**EXERCISE INSTRUCTIONS:** Take the lines below between the one holding "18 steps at" and the one holding "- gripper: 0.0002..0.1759", inclusive, and copy them exactly. Add nothing.

-- GIVEN ENTRIES follows --

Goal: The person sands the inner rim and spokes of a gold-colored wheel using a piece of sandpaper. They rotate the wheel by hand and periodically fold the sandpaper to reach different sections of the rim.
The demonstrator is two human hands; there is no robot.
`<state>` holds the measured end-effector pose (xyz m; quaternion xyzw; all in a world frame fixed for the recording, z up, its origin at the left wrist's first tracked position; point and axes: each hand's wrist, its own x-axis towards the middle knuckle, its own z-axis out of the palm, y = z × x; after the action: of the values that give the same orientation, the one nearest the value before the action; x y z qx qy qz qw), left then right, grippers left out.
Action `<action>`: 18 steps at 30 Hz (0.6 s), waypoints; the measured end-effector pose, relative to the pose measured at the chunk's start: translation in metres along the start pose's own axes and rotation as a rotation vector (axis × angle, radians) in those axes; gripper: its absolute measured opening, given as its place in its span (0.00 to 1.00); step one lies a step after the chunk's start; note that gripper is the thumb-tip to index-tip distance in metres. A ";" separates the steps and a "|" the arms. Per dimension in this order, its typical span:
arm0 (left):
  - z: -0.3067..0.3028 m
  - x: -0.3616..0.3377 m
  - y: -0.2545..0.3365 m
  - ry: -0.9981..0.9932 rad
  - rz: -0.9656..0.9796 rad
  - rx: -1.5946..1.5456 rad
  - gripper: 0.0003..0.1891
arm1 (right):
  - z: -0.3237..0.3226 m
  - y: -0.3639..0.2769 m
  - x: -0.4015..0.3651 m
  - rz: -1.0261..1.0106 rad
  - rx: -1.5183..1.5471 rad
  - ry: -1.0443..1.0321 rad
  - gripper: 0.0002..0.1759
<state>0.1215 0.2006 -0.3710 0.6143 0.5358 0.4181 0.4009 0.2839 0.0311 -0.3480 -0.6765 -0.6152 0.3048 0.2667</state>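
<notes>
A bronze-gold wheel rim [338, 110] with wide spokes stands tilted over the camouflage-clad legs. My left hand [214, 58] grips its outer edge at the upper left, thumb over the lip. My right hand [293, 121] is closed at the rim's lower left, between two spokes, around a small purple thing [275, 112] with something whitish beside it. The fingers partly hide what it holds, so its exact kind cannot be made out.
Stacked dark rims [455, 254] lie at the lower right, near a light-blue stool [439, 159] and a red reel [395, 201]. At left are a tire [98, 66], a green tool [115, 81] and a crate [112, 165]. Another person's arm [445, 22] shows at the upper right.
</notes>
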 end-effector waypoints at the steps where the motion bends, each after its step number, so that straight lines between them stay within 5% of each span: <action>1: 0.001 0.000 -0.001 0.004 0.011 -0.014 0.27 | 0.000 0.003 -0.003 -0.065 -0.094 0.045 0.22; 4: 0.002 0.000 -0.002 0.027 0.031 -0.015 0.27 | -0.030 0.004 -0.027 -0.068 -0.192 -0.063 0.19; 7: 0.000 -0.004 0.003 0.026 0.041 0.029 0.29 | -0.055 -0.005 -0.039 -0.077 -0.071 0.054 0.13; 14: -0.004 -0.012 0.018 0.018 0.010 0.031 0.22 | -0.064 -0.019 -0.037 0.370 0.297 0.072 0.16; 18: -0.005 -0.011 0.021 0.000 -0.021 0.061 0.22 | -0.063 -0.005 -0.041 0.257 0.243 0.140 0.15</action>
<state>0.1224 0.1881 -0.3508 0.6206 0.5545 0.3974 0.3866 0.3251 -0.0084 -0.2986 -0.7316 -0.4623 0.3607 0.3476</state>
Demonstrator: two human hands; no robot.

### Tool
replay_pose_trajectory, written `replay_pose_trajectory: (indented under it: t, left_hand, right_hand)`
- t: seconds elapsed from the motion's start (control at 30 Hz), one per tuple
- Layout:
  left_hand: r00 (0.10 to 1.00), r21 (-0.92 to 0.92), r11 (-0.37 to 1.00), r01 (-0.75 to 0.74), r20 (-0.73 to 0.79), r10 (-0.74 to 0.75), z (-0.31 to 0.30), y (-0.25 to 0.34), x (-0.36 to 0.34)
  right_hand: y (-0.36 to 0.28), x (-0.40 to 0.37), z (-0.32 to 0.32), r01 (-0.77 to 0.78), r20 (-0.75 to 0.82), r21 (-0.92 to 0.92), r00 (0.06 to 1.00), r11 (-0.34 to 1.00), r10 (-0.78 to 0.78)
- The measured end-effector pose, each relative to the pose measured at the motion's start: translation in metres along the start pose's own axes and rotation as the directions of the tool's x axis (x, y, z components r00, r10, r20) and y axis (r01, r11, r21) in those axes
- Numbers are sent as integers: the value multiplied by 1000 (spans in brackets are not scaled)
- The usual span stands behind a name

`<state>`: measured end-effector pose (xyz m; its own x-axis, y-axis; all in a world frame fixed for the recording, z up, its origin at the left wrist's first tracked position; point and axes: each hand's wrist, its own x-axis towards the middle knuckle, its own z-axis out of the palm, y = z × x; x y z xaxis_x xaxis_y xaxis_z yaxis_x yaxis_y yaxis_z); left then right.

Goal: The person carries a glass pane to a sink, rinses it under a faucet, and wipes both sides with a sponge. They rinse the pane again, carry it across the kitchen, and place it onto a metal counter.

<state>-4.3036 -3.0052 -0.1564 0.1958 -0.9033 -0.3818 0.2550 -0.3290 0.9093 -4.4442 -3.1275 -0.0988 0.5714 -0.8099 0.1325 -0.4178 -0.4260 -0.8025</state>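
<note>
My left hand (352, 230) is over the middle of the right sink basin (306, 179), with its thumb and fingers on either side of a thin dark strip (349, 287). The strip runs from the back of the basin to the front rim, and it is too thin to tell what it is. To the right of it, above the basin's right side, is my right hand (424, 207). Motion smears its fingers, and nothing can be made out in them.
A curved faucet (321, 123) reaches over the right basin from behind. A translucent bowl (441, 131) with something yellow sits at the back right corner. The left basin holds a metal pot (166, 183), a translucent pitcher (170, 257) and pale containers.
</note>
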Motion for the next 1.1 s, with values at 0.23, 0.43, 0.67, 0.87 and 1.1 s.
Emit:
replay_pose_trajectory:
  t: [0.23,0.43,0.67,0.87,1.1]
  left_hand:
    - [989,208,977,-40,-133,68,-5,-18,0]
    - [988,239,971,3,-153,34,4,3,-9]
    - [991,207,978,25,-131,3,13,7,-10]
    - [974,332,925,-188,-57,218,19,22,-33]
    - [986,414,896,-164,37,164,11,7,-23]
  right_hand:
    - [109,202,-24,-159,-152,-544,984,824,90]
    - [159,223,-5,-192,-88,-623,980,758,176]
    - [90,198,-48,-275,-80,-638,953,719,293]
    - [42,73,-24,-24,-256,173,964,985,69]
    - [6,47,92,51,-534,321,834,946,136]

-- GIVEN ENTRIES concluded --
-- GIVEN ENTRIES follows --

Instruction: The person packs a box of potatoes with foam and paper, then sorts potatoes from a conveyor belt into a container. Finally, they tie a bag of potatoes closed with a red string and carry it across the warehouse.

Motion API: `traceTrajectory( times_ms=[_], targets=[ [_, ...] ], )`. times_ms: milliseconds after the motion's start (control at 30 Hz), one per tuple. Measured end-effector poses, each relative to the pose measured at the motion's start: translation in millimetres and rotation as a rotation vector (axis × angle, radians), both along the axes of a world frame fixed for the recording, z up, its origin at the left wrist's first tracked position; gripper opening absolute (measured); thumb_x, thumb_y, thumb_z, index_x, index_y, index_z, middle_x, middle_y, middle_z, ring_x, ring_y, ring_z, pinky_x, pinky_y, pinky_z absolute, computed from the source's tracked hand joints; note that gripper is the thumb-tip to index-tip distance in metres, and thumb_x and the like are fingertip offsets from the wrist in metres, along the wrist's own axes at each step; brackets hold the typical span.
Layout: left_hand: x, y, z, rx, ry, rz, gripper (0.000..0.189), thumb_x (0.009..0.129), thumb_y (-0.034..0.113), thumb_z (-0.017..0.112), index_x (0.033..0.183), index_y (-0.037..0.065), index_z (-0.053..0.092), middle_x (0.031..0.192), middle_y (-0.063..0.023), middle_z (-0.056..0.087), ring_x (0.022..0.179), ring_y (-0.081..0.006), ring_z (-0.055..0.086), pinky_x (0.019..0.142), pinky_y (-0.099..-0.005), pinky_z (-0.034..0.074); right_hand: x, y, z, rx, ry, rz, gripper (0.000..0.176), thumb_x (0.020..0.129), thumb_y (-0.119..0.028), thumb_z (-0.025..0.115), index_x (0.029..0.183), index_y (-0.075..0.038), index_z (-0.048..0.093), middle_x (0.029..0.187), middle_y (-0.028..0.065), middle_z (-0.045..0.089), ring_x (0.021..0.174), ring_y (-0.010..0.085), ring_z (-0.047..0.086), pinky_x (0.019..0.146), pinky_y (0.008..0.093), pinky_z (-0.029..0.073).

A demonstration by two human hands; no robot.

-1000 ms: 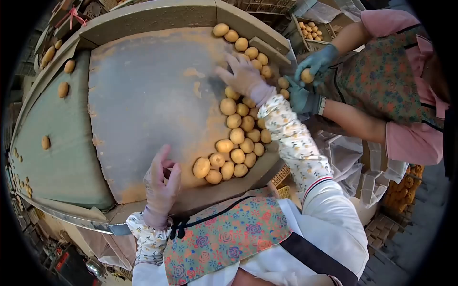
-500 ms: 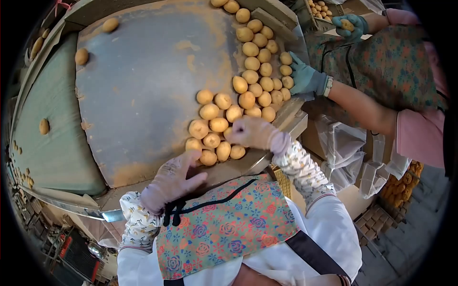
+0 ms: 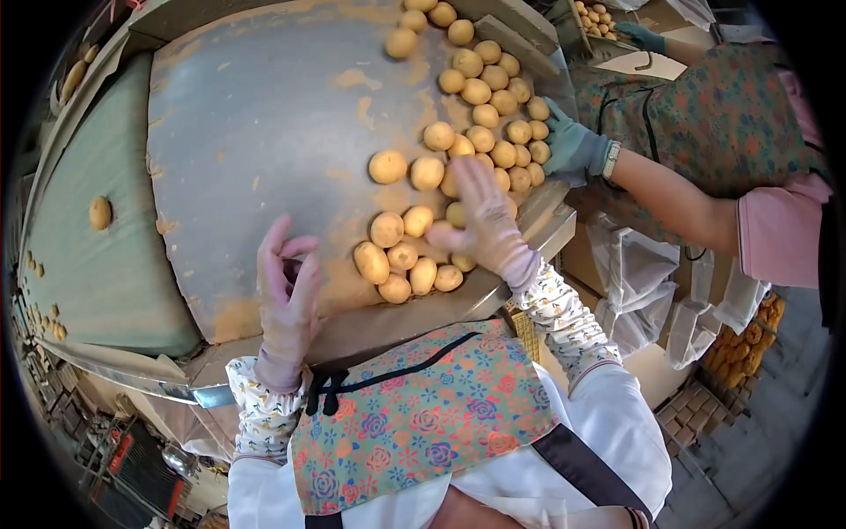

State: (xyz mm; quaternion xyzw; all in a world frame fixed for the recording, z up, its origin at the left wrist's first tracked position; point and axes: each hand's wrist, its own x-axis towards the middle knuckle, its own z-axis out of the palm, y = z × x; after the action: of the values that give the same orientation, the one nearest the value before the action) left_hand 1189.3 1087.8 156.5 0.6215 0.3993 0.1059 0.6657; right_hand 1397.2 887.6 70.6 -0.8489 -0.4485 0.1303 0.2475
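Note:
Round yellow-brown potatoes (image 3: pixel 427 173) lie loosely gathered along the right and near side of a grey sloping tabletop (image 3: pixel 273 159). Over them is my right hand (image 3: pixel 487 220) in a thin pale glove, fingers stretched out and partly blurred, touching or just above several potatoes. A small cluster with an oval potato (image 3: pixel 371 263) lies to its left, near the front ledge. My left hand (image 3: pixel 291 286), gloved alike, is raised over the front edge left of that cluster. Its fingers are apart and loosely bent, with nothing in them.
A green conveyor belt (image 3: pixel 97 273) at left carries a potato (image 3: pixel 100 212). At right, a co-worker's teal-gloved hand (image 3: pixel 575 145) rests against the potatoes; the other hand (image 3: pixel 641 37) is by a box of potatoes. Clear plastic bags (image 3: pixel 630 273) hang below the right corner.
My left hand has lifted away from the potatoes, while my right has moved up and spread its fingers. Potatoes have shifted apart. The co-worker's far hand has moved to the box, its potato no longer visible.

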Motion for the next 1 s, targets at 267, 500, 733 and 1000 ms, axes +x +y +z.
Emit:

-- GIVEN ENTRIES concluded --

**RESULT:**
Action `<action>`: 18 steps at 30 Hz (0.6 s), waypoints; the measured end-effector pose, relative to the pose measured at the chunk's start: translation in metres along the start pose's own axes and rotation as a rotation vector (axis × angle, radians) in those axes; gripper: its absolute measured opening, given as its place in its span (0.00 to 1.00); step one lies a step after the chunk's start; note that gripper is the thumb-tip to index-tip distance in metres. A ";" separates the steps and a "|" the arms. Per dimension in this order, its typical span:
arm0 (left):
  - z: -0.3067..0.3028 m
  - x: -0.3616..0.3377 m
  - y: -0.2545..0.3365 m
  - ry: -0.9981..0.9932 rad
  - rz: -0.9656..0.9796 rad
  - rx: -1.5946..1.5456 rad
  - gripper: 0.0003..0.1891
arm1 (right):
  - z: -0.3237..0.3226 m
  - y: -0.3639..0.2769 m
  - x: -0.4015..0.3651 m
  - rz: -1.0261..1.0106 rad
  - rx: -1.5183..1.5471 rad
  - ry: -1.0443..1.0321 rad
  - gripper: 0.0002..0.1759

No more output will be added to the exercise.